**YOUR OBJECTIVE**: Copy every line below that has the word "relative" in it.

**Records contained in a dataset**:
#####
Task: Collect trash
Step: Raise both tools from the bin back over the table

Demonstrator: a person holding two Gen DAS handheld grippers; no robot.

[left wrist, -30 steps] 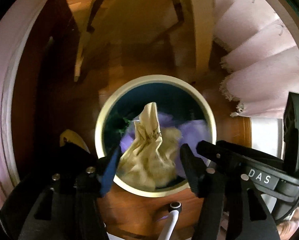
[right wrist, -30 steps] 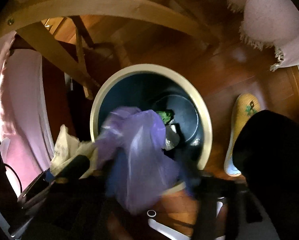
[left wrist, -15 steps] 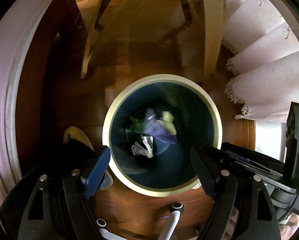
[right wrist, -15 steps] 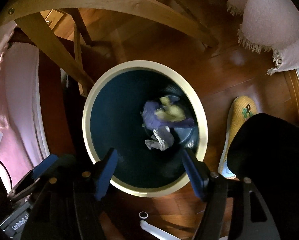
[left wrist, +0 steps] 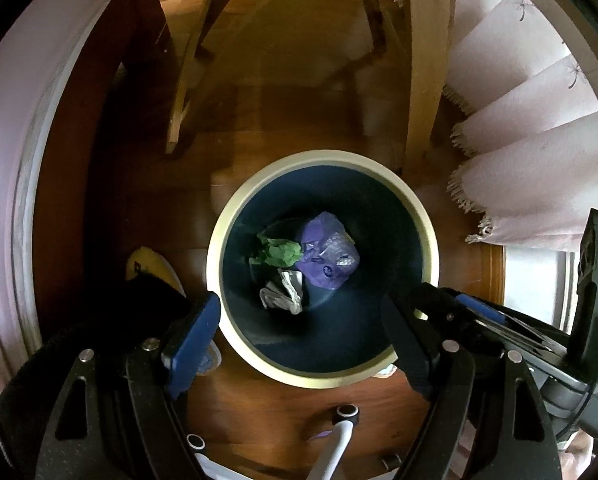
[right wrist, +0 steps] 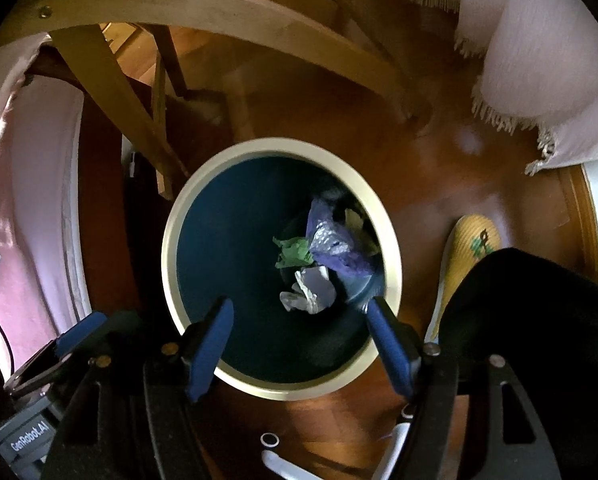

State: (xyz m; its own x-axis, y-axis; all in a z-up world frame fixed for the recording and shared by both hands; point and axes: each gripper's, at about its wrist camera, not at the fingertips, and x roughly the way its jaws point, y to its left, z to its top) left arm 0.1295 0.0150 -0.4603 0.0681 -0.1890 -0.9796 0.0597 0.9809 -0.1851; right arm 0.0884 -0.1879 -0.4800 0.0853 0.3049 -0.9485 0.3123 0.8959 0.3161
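Observation:
A round bin with a cream rim (left wrist: 323, 157) (right wrist: 169, 264) and a dark blue inside stands on the wooden floor below both grippers. At its bottom lie a purple plastic bag (left wrist: 325, 256) (right wrist: 335, 248), a crumpled green paper (left wrist: 277, 252) (right wrist: 295, 252) and a crumpled whitish paper (left wrist: 283, 296) (right wrist: 311, 288). A bit of cream paper (right wrist: 353, 218) peeks out behind the purple bag. My left gripper (left wrist: 299, 312) hangs open over the bin's near side, with nothing between its fingers. My right gripper (right wrist: 299, 308) is open and empty too, above the same rim.
Pale wooden chair legs (left wrist: 423, 80) (right wrist: 111, 80) stand just behind the bin. Pink fringed cloth (left wrist: 531, 168) (right wrist: 539, 60) hangs at the right. A yellow slipper (right wrist: 475, 248) (left wrist: 147, 264) and a person's dark trouser leg (right wrist: 531, 340) are beside the bin.
A second ago the left gripper held a cream paper bag and the right a purple plastic bag over the bin. Both opened, and the trash dropped to the bin's bottom.

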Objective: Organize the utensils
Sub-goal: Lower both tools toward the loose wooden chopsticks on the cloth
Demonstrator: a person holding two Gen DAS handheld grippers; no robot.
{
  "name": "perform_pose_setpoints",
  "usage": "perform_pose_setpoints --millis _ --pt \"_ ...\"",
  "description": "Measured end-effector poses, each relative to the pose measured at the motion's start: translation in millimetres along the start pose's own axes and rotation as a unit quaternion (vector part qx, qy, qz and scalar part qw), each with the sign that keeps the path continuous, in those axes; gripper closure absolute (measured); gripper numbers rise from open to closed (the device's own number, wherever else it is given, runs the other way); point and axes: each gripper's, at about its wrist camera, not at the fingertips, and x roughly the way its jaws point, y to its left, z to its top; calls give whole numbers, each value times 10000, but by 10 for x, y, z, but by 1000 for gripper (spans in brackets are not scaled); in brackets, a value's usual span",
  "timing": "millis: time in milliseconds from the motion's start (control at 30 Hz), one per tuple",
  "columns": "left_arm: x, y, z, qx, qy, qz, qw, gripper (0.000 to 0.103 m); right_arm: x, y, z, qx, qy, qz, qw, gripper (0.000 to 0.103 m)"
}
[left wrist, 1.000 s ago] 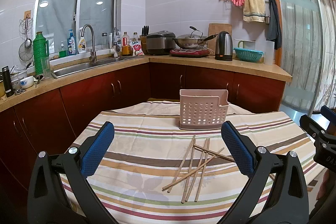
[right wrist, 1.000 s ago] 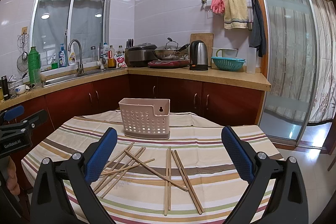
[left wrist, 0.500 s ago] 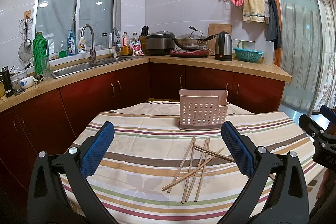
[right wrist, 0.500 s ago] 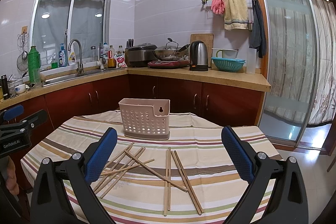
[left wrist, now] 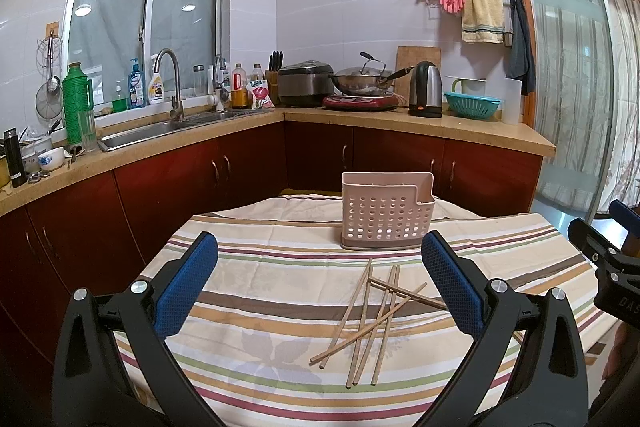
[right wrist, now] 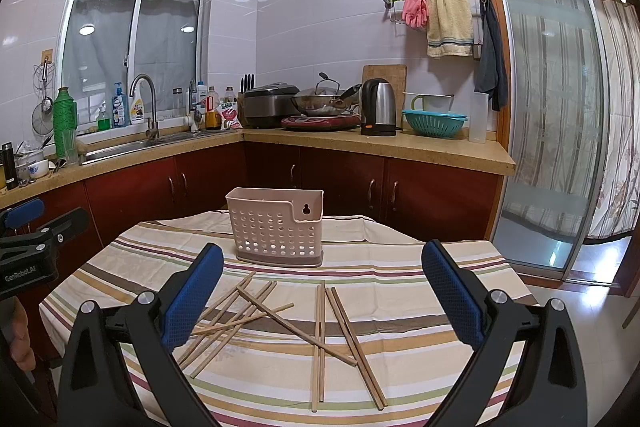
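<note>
In the left wrist view, the left gripper (left wrist: 320,277) is held wide open with nothing in it above the striped tablecloth (left wrist: 260,267), and a loose pile of wooden chopsticks (left wrist: 372,319) is seen lying crossed on the cloth just in front of the pink holder with holes (left wrist: 386,213). In the right wrist view, the right gripper (right wrist: 322,289) is also held wide open and empty, and the chopsticks (right wrist: 288,327) are spread flat between its blue fingers (right wrist: 192,303), near the pink holder (right wrist: 276,227).
</note>
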Motion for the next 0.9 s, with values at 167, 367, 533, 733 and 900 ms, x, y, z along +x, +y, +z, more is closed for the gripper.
perform_pose_setpoints --millis 167,367,533,733,900 --pt "9 -18 -8 33 -9 5 10000 4 -2 3 -5 1 -5 -2 10000 6" --pt "160 -64 -78 234 83 5 9997 4 76 -43 -43 37 120 26 9999 6" --pt "516 -42 -322 348 454 0 9984 4 342 -182 -196 160 451 151 9987 6" --pt "1003 -14 -765 690 1090 -98 9916 4 708 -250 -481 175 995 202 9947 6" --pt "1261 -26 -1052 959 1428 -151 9850 6 985 -295 -689 277 1414 274 9892 6"
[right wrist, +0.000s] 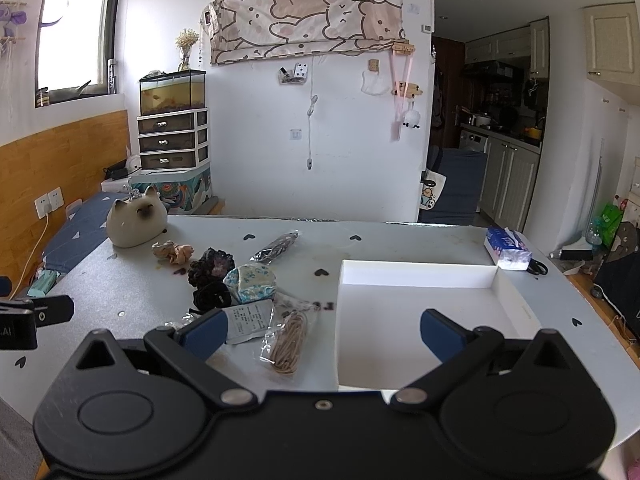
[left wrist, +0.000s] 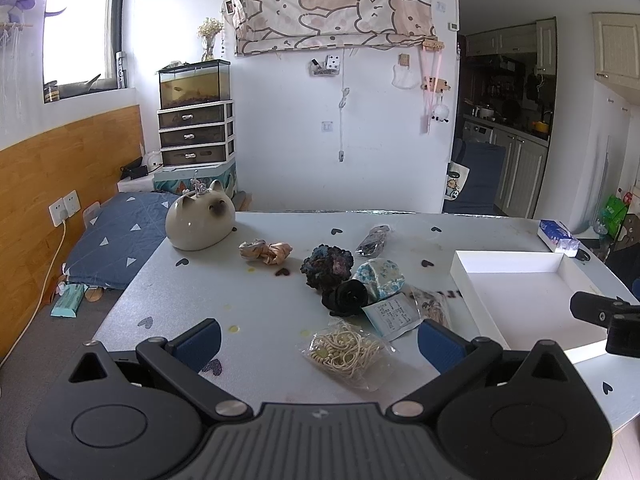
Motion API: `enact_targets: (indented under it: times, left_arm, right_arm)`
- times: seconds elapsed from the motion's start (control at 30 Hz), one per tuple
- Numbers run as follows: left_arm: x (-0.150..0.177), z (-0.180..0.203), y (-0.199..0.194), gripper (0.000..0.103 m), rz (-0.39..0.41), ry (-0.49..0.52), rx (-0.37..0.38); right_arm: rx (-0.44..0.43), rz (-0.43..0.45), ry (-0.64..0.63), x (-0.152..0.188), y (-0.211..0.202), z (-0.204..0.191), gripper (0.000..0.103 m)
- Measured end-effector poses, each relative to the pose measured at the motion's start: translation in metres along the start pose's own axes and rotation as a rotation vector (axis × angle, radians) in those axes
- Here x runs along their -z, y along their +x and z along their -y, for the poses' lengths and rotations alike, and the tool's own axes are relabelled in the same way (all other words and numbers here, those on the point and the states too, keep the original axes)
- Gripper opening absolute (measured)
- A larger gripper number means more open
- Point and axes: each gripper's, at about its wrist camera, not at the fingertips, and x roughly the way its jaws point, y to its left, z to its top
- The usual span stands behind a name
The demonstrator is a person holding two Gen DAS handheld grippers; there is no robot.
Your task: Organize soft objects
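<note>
Hair ties lie in a cluster mid-table: a beige scrunchie [left wrist: 265, 252] [right wrist: 173, 252], a dark knitted scrunchie [left wrist: 327, 266] [right wrist: 211, 267], a black scrunchie [left wrist: 347, 298] [right wrist: 212, 297], a blue floral scrunchie [left wrist: 379, 279] [right wrist: 251, 282], and clear bags of cream [left wrist: 345, 352] and tan [right wrist: 287, 342] elastic ties. A white tray [left wrist: 460, 270] [right wrist: 516, 300] stands to their right with nothing in it. My left gripper [left wrist: 320, 344] hovers open over the cream-tie bag. My right gripper [right wrist: 320, 336] is open above the tray's near left edge. Neither holds anything.
A ceramic cat figure [left wrist: 200, 216] [right wrist: 136, 222] sits at the table's far left corner. A tissue pack [left wrist: 558, 236] [right wrist: 507, 248] lies at the far right, with a dark packet [left wrist: 372, 240] [right wrist: 276, 246] behind the scrunchies and a paper-labelled sachet [left wrist: 394, 314] [right wrist: 250, 322] in front.
</note>
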Motion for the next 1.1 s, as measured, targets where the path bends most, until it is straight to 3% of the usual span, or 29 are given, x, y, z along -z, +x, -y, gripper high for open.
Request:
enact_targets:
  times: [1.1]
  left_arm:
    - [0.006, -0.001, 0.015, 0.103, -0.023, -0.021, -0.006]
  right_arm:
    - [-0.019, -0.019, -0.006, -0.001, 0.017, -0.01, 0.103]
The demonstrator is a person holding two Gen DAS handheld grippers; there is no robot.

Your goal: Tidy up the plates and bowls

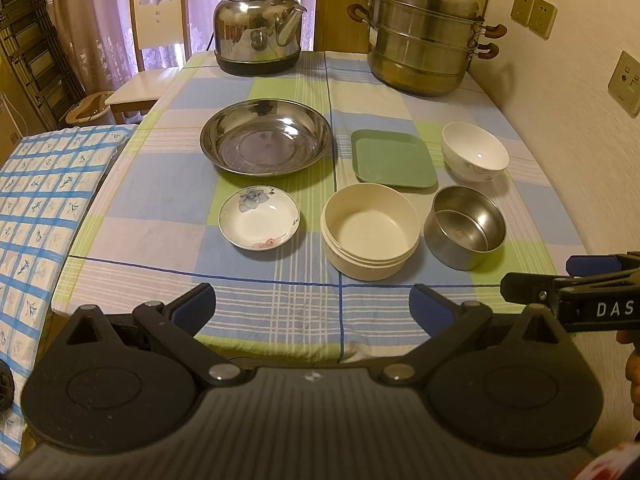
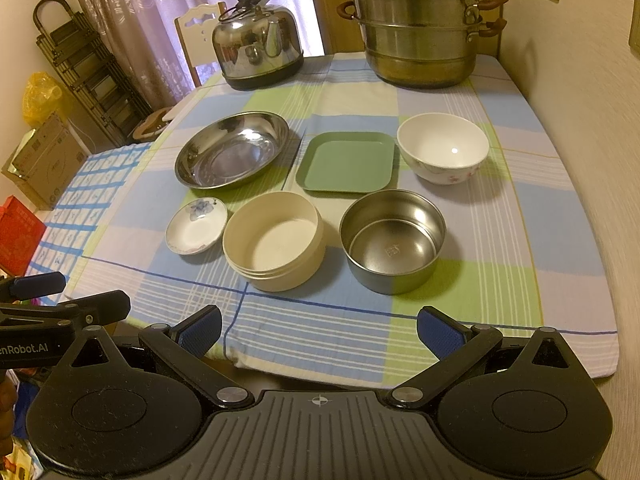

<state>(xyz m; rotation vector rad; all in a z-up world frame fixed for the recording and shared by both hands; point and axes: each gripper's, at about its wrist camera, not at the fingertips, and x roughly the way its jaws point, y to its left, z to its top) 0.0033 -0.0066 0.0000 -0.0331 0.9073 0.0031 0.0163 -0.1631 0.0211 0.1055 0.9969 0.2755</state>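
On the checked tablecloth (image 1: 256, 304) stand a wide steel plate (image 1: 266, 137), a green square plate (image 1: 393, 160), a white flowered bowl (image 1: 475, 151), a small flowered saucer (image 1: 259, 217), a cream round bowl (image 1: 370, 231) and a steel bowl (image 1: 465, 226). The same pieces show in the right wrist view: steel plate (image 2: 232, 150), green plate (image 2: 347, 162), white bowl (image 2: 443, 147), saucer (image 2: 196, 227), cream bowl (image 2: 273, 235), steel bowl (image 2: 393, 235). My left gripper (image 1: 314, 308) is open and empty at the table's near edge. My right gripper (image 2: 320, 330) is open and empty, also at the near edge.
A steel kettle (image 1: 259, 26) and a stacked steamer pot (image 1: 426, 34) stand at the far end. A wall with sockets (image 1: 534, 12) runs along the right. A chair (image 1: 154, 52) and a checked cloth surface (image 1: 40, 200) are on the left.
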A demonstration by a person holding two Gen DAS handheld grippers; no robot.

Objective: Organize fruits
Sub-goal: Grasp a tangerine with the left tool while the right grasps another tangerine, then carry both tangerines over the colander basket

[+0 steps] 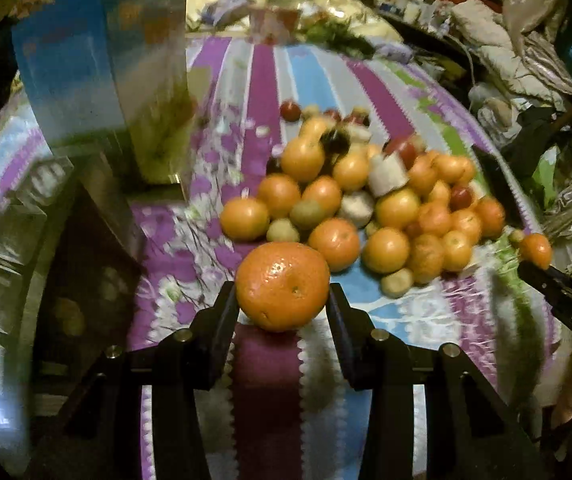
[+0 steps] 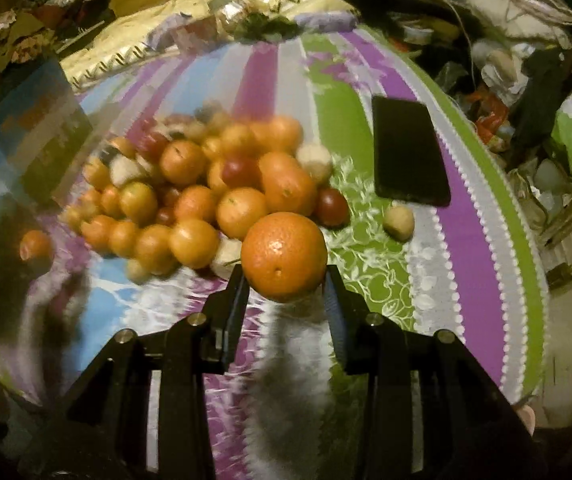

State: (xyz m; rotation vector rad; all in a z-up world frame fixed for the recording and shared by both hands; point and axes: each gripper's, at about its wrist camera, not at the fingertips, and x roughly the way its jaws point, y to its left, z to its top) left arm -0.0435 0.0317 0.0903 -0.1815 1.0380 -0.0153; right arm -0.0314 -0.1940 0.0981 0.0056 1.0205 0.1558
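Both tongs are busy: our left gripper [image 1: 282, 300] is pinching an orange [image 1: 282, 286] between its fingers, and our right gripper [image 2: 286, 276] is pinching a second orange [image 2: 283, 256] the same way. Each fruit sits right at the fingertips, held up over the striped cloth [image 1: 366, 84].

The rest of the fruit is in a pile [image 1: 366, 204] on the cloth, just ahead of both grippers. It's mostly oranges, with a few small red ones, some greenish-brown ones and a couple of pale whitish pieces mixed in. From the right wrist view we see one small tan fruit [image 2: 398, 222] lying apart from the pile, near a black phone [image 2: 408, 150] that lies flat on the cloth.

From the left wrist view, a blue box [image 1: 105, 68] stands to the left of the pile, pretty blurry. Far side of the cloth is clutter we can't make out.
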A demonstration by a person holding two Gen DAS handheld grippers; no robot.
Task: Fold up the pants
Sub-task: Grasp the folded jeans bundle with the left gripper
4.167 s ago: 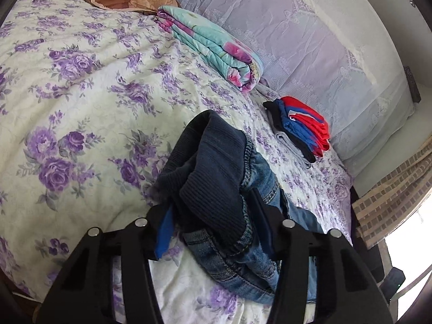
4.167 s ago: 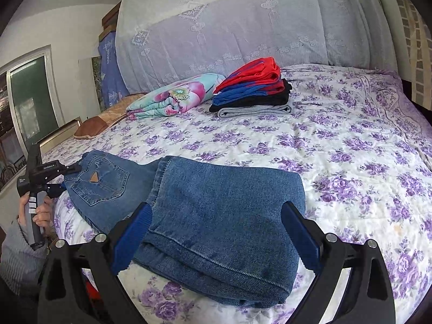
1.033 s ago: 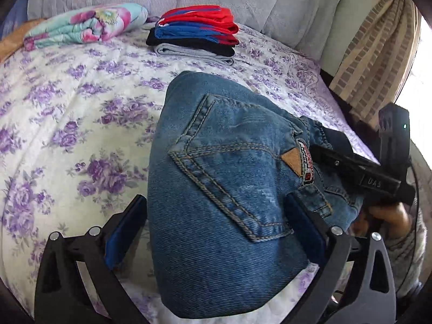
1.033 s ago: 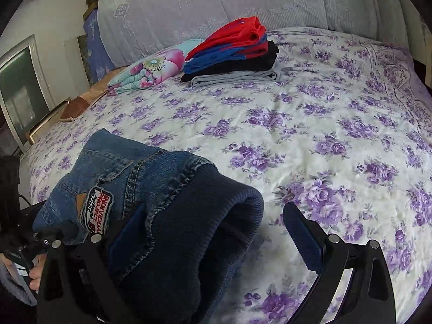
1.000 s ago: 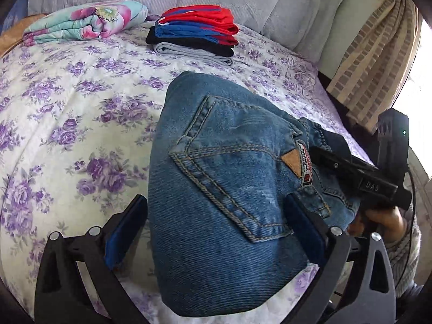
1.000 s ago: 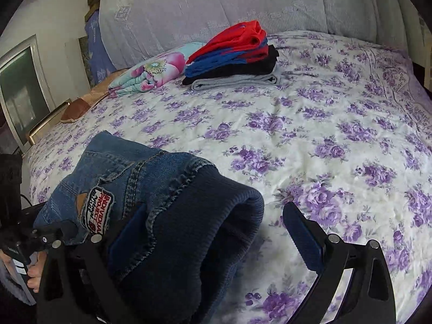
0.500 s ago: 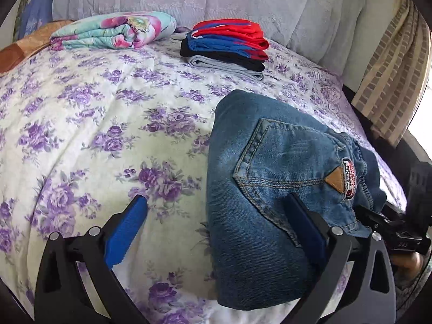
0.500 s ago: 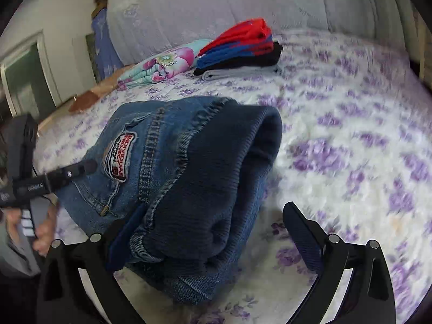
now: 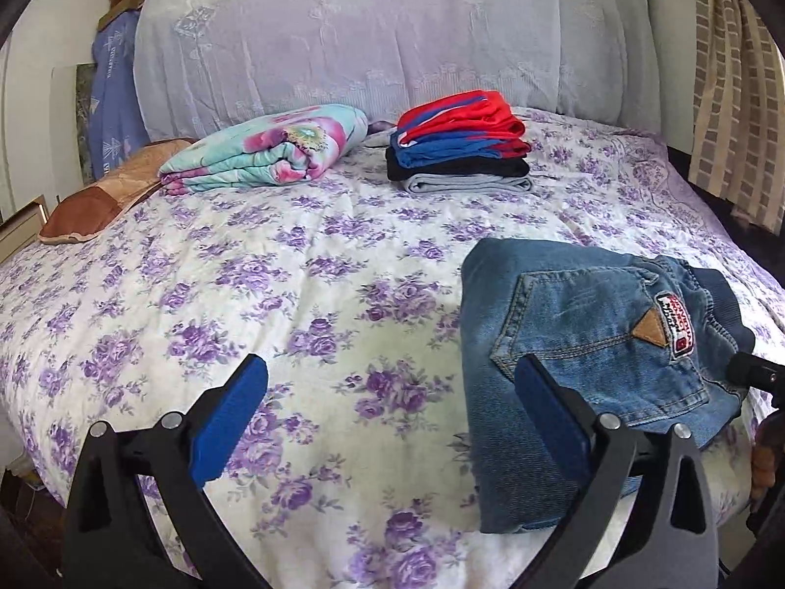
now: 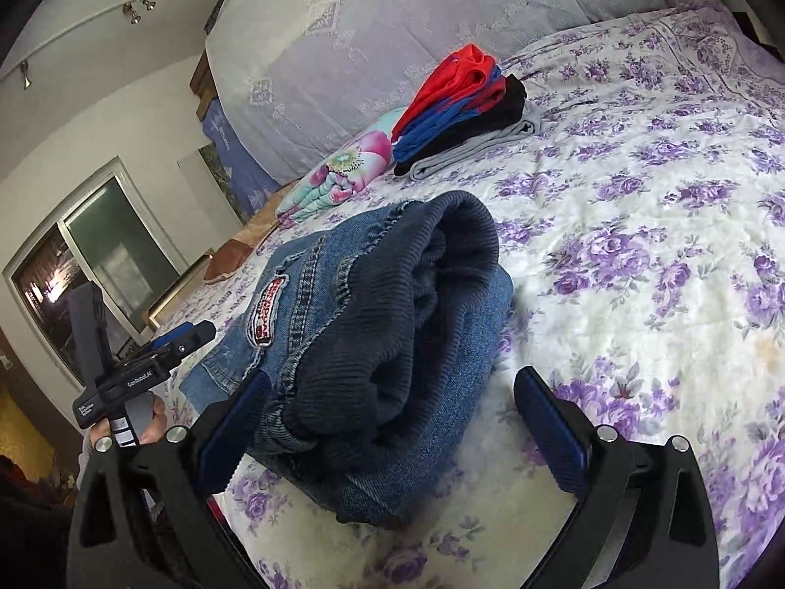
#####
**RESULT OF THE TASK**:
  "description": "Measured end-effector poses, each relative to the pose measured at the motion's start: translation in millimetres along the start pose's own axes and rotation as a unit quaternion (vector part qx, qy, qz and scalar part qw), each with the sign that keeps the path continuous, in those axes; gripper closure absolute (measured); gripper numbers rise from open to closed (the device's own number, wherever else it is given, runs the other way); point and axes: each gripper's, at about its wrist camera, not at the fingertips, and x roughly the way its jaws point, y to its left, z to its top; calls give whole numbers, each value times 10000, but by 10 for x, y, z, but by 1000 for gripper (spans in brackets are not scaled); in brackets, a value's usual span",
- Measured end-effector poses, each relative to the pose measured at the motion's start: translation in metres along the start pose's own axes and rotation as a rotation vector (axis × angle, radians) in those axes

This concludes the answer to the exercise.